With a membership spanning the political spectrum, the AARP generally doesn't take stands on gay-rights issues, such as same-sex marriage. However, Stanford said same-sex partners should be afforded the same rights regarding health care decisions that straight couples have.
Financial security also is a concern — a bereaved gay or lesbian partner receives no Social Security survivor benefits. SAGE estimates that 70 percent of its clients have annual pretax incomes under $20,000, and Michael Adams says many gay boomers are notorious procrastinators — worse than straights — when it comes to long-term financial and health care planning.

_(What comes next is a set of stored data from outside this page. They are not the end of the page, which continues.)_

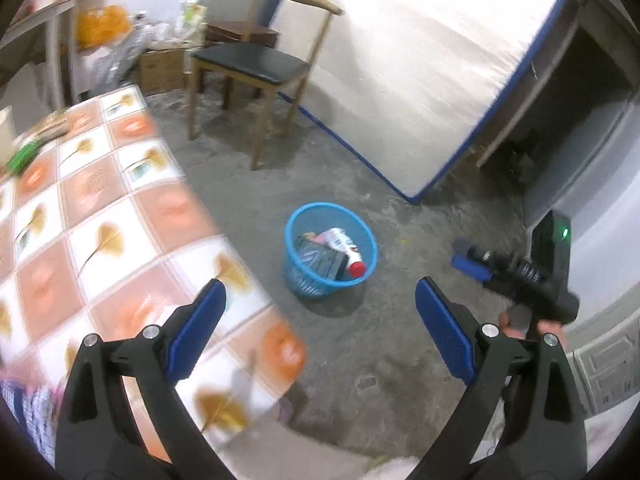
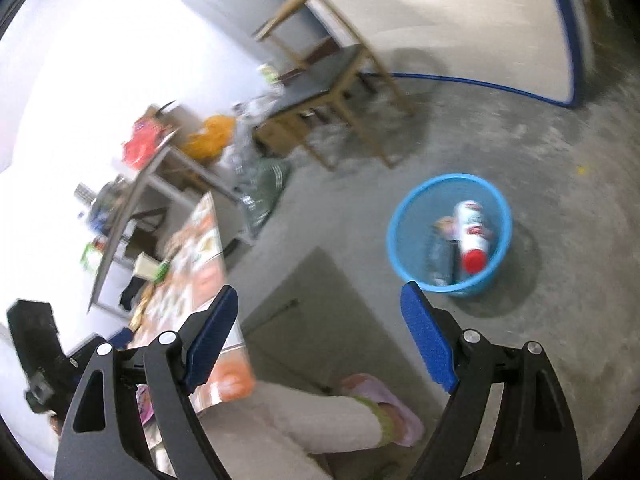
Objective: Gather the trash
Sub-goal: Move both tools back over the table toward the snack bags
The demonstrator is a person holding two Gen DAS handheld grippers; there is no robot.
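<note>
A blue mesh trash basket (image 1: 370, 240) stands on the concrete floor; it also shows in the right wrist view (image 2: 404, 208). Inside lie a white bottle with a red cap (image 1: 346, 250) (image 2: 472, 232) and dark wrappers (image 1: 318, 258). My left gripper (image 1: 320, 300) is open and empty, above the table's corner, near the basket. My right gripper (image 2: 320, 304) is open and empty, above the floor to the left of the basket; it also shows in the left wrist view (image 1: 472, 258). A green item (image 1: 22, 156) and other bits lie on the table's far end.
A table with an orange-and-white checked cloth (image 1: 100, 216) fills the left. A wooden chair with a black seat (image 1: 256, 64) stands behind the basket. A mattress (image 1: 420, 60) leans on the wall. Boxes and bags (image 1: 132, 48) clutter the far corner. My leg and slipper (image 2: 360, 412) are below.
</note>
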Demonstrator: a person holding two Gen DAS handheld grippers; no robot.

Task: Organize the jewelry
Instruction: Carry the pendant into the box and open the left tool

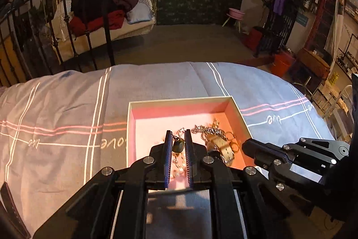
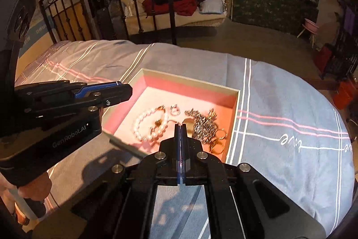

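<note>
An open box with a pink lining [image 1: 179,102] [image 2: 192,83] lies on the bed. Inside it are a pearl bracelet [image 2: 143,124], a small ring [image 2: 175,109], a sparkly chain pile [image 1: 210,129] [image 2: 202,121], gold rings [image 2: 218,141] and a pale strap [image 1: 221,146]. My left gripper [image 1: 178,133] hovers over the box's near part, its jaws a little apart with a dark pendant [image 1: 178,146] seen between them. It also shows in the right wrist view [image 2: 125,91]. My right gripper [image 2: 180,125] is shut and empty just above the box's near edge, and shows in the left wrist view [image 1: 248,146].
The box sits on a grey bedspread [image 1: 67,109] with white and pink stripes. A black metal bed frame [image 1: 105,15] stands at the far end. Beyond it are a swing seat with clothes [image 1: 107,10], a pink stool [image 1: 235,15] and an orange bucket [image 1: 282,63].
</note>
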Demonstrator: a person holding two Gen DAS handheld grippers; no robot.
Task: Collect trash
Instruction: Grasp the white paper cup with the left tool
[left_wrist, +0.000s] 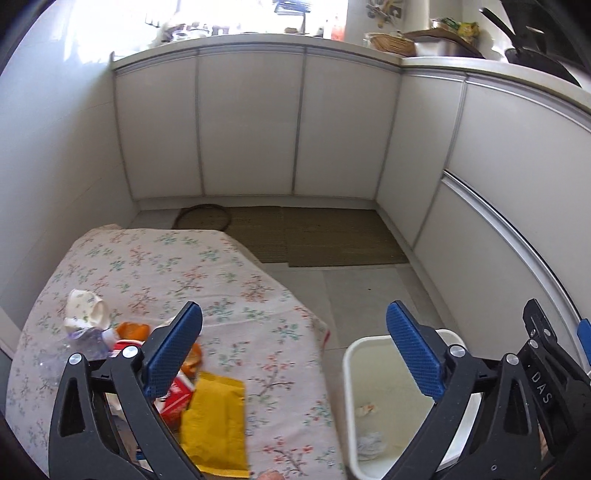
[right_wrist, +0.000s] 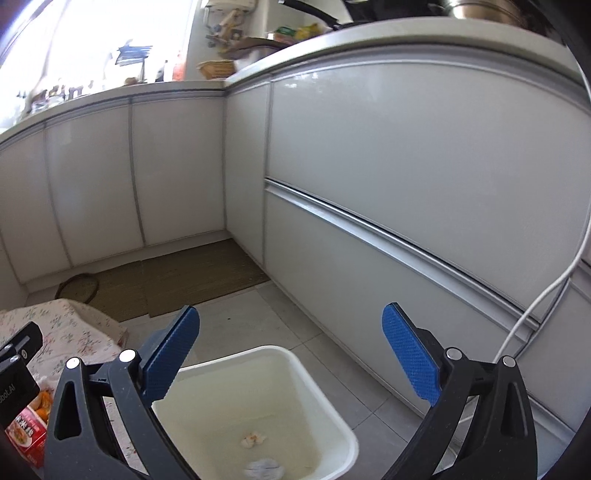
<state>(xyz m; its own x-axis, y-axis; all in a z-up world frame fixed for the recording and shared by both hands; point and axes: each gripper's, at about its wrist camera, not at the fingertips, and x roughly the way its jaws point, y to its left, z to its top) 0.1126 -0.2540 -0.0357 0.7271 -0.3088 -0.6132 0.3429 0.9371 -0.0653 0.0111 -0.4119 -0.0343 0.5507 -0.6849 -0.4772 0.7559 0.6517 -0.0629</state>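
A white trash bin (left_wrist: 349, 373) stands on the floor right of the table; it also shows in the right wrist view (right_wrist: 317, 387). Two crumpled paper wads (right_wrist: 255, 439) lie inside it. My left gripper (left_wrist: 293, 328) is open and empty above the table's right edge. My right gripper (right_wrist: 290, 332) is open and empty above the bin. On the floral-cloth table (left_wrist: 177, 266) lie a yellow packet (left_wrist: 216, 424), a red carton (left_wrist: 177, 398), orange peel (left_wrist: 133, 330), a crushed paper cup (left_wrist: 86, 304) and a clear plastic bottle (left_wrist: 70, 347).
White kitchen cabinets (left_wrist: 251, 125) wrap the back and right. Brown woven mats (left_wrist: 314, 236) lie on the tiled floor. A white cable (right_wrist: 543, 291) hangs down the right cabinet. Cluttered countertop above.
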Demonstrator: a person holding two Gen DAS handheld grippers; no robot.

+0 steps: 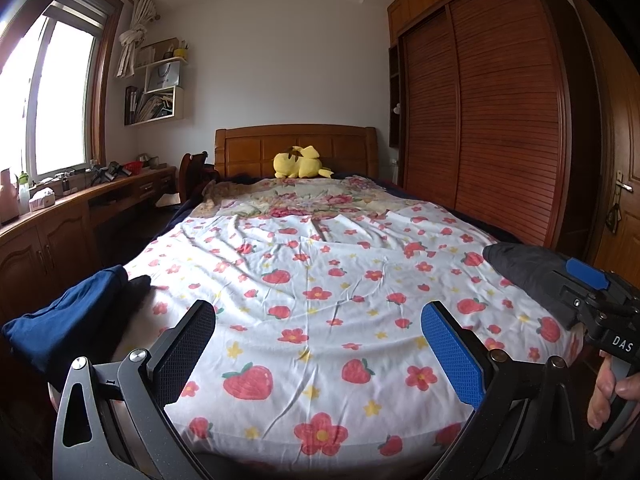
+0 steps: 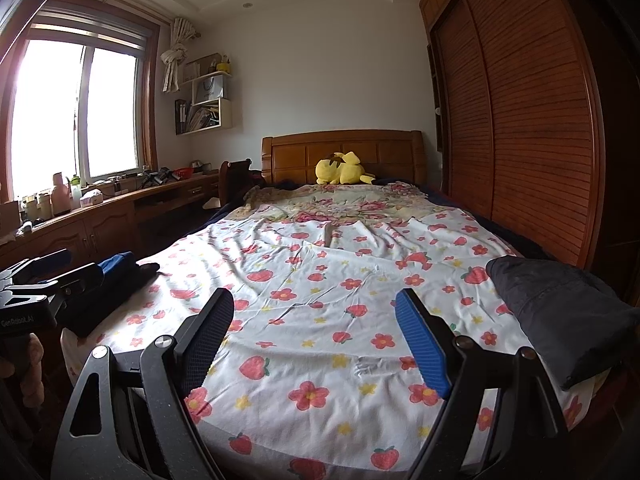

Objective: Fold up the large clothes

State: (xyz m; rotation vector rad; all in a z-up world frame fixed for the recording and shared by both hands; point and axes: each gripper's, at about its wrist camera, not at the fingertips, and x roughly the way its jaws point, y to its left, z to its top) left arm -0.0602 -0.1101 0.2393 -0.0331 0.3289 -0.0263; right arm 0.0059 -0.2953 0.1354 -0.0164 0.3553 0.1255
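Both grippers, left (image 1: 318, 354) and right (image 2: 314, 338), gape empty. Dark jacket (image 2: 560, 320) right of them: soft, bulky, probably slippery; take by hem corners.

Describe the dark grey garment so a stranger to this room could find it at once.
Start at the bed with the strawberry-and-flower sheet. Go to its near corner on the wardrobe side: the folded dark grey padded garment lies there. The navy blue folded clothes lie on the opposite, window-side edge.
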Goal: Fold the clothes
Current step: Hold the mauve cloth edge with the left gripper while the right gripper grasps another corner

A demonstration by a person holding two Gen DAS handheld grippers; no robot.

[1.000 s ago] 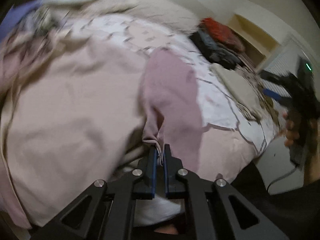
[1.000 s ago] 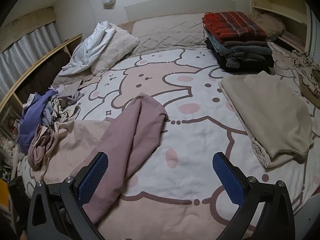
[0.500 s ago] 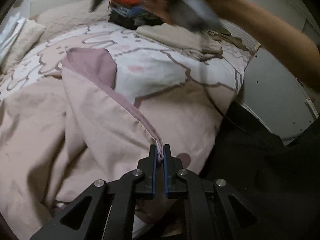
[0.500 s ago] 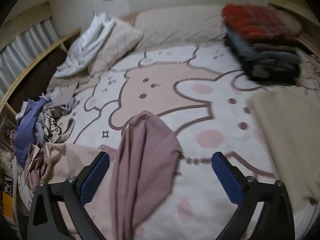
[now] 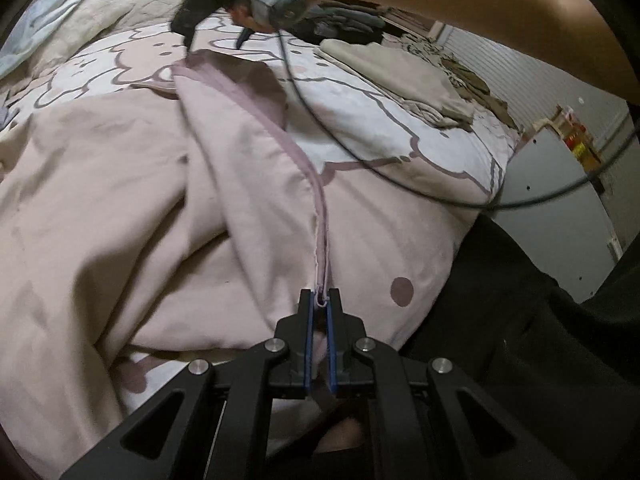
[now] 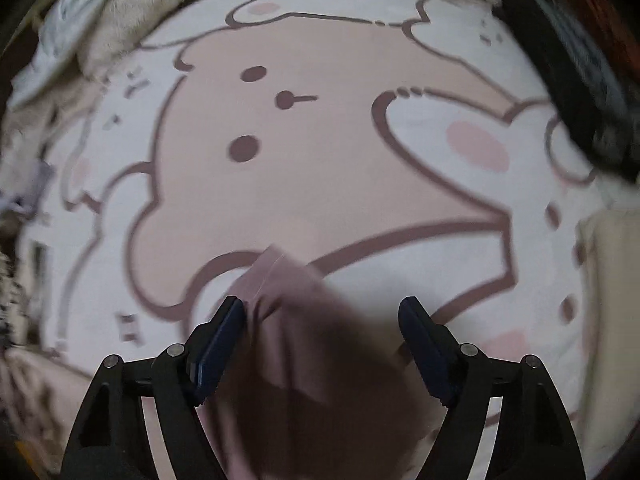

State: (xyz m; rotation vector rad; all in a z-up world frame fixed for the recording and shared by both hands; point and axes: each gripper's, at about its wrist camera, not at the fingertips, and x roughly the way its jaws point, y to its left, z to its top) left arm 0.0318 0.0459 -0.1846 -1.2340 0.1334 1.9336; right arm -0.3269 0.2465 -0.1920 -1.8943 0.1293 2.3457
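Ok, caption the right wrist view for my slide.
Open right tongs descend, jaws closing, over the far end of the mauve cotton garment on the bear-print bedsheet.

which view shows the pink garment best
The left wrist view: the pink garment stretches from the shut left gripper to its far end under the right gripper. The right wrist view shows only that blurred far end.

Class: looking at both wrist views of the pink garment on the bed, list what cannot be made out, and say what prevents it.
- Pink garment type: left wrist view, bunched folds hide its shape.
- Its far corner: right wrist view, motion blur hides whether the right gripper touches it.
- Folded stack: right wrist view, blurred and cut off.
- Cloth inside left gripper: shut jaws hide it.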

Another challenge facing gay baby boomers — perhaps more so than their straight counterparts — is ageism. They perceive the celebration of youth and good looks, and the relative invisibility of older people, to be particularly pervasive in gay popular culture.
"It overvalues one stage in your life and underscores a fear of getting old — not just 70 or 80, but 40 or 50," said Hollibaugh. "You're terrified. You think, 'It's over for me.' It creates a tendency to lie about how old we are."
Gay boomers are apt to shake up this mind-set, Hollibaugh said. "It's not a generation that's going to be quiet in the face of their own community's refusal to deal with aging."